Microsoft has decided to open the beta test version of its forthcoming anti-virus and anti-spyware service, dubbed One Care Live, to the general public.
The Redmond giant will initially offer US consumers a free trial of the service prior to the scheduled full launch of a subscription-based commercial offering next year.
The first public beta will be available at http://ideas.live.com and will offer:
- Real-time anti-virus and managed firewall security
- Back-up and restore capabilities
- PC maintenance tools
According to industry experts, the move will create a seismic shift in the IT security landscape. Graham Titterington, an analyst at Ovum, said: "This is very important news for the IT security industry, and hence for all IT users. Microsoft will have a major effect on the market, even if it tries to restrain itself in order to avoid anti-monopoly investigation. It will inevitably become the default choice of supplier on Windows platforms, both on the desktop and in the consumer space."
Titterington added that opening up the security service to consumers marks the final phase in the "phony war" between Microsoft and the established security vendors. This will turn into outright conflict once these services are commercially released, and not just available in beta test versions.
However, he went on to predict that the industry should not expect Microsoft to simply eliminate the competition. The issue for the other vendors is how to adjust their costs to reflect a lower volume of sales without compromising the quality of their offerings.
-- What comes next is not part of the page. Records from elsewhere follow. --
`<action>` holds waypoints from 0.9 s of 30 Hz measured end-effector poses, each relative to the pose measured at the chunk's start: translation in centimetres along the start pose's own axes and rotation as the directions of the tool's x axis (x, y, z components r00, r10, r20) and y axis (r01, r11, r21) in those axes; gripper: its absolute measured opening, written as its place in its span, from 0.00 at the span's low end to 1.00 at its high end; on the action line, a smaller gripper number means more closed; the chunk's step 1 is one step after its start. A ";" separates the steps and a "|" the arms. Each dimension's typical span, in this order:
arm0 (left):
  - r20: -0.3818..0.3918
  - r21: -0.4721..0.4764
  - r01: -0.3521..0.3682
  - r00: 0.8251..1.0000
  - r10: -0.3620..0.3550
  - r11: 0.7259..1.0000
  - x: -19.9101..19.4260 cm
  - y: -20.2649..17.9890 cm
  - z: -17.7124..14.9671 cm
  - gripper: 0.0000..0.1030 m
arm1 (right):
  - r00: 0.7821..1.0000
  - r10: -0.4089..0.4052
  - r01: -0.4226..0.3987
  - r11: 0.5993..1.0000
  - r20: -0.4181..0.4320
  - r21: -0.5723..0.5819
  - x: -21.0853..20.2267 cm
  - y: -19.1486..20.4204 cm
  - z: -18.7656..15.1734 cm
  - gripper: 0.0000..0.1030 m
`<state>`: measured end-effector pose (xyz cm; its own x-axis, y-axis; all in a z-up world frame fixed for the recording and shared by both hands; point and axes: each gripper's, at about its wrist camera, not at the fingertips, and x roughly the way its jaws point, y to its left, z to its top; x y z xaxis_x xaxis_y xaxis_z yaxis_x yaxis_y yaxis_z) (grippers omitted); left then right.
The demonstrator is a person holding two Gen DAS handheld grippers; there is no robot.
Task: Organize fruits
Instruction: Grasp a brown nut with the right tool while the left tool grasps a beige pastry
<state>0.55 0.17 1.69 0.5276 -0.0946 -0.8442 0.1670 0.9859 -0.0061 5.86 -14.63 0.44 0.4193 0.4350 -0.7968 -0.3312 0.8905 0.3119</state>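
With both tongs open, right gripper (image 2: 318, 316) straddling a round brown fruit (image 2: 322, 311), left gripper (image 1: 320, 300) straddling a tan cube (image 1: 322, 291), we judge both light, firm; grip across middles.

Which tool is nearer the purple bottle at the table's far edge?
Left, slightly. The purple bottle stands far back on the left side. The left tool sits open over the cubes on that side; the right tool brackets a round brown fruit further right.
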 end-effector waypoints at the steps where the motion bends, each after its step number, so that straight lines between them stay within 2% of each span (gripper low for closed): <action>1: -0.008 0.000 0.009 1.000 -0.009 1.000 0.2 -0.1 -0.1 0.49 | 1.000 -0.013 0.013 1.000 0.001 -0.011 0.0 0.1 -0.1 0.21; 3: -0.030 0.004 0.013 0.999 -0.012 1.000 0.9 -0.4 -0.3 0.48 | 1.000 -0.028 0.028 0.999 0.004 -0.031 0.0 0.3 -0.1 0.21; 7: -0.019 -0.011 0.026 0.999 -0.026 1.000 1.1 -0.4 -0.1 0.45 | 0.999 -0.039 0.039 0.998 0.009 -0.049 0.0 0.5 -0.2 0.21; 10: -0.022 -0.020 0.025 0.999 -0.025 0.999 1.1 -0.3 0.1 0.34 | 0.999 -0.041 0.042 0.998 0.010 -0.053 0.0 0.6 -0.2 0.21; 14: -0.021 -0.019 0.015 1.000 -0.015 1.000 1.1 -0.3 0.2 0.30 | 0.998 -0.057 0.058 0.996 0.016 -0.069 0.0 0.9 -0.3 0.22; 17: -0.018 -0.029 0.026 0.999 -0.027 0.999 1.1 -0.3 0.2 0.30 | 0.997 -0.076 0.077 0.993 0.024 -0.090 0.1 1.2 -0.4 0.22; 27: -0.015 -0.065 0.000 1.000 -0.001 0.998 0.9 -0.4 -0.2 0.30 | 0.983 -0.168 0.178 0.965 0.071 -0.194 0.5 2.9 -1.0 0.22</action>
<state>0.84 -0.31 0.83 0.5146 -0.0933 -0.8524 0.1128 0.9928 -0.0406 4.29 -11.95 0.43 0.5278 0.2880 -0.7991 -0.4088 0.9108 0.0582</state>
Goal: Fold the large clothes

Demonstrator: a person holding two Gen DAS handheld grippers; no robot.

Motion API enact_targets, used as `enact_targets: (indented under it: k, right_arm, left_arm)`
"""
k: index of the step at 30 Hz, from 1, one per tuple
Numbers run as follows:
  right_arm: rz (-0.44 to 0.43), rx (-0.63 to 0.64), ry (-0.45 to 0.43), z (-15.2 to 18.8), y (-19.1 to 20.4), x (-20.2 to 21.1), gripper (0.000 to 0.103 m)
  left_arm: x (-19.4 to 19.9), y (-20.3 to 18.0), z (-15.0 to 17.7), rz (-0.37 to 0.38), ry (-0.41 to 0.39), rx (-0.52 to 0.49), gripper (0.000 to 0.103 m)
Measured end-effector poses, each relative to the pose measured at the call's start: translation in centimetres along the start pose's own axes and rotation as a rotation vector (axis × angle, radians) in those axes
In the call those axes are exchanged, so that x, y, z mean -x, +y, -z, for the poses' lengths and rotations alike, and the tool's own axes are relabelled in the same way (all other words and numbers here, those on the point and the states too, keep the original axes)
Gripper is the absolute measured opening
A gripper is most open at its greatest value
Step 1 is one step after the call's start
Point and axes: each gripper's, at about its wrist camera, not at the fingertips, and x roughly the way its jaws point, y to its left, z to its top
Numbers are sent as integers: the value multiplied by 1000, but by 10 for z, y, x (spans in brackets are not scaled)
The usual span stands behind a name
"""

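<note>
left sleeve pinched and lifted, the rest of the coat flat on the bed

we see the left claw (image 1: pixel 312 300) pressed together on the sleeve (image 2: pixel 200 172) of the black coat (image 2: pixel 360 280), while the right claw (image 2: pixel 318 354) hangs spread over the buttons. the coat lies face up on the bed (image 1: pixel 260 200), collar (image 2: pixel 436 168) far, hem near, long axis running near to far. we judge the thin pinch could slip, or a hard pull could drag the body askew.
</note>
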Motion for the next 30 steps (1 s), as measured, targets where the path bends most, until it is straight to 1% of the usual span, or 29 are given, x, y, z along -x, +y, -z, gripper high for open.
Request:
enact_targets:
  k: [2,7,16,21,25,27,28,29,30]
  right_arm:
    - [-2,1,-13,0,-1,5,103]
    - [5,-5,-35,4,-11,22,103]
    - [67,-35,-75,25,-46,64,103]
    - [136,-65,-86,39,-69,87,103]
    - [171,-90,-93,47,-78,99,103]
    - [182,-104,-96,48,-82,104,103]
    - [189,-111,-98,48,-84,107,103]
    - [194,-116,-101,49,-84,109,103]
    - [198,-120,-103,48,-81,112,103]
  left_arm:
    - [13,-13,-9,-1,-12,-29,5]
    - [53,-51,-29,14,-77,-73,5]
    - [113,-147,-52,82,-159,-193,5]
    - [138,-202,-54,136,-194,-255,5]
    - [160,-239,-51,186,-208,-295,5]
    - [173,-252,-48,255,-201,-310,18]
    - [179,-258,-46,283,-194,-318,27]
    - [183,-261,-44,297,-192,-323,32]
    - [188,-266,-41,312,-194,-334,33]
In order to achieve this goal, he said, "mergers and rationalization" in the industry will be inevitable.
"The server market is much more diverse because product functionality is much more important here. Microsoft has no advantage in the increasingly-important appliance market, and so we can expect to see the other vendors promoting the cause of "unified threat protection" appliances as an alternative approach to securing the business," said Titterington.
"In larger enterprises, Microsoft will also struggle to appear relevant in environments with heterogeneous platforms. Ultimately, Microsoft needs competitors in this space to divert the attentions of hackers away from its protection products and in all probability to supply it with threat intelligence for its own services."
According to Ovum, IT security vendors that currently target the consumer market will suffer most as Microsoft muscles into the market. The analyst firm predicts that the main losers initially will be Symantec and McAfee because of their dominance in the consumer market.
But as Microsoft moves into the enterprise market, the analyst warned that all the anti-virus vendors will feel the heat. "Microsoft's security ambitions do not stop at anti-virus and spyware protection. Its ISA Server has become a credible firewall. Its vast investment in Trustworthy Computing has achieved its initial objective of rescuing the Microsoft brand from the chief security officer's joke book and restored confidence in Windows," said Titterington.
"The company has a new culture and will want to start getting a hard return on its investment. It has already made acquisitions in the compliance and anti-spam areas. We will see it building more security features into its basic platform. The transformation of the entire security industry will now be speeded up."
A Microsoft spokesperson described Windows OneCare Live as "a comprehensive, automatic and self-updating PC care/health service that continually manages vital computer tasks so consumers don't have to worry about protecting and maintaining their computers."
It is two years since Microsoft bought its first anti-virus technology from Romanian developer GeCad Software. The firm has subsequently acquired Giant and Sybari.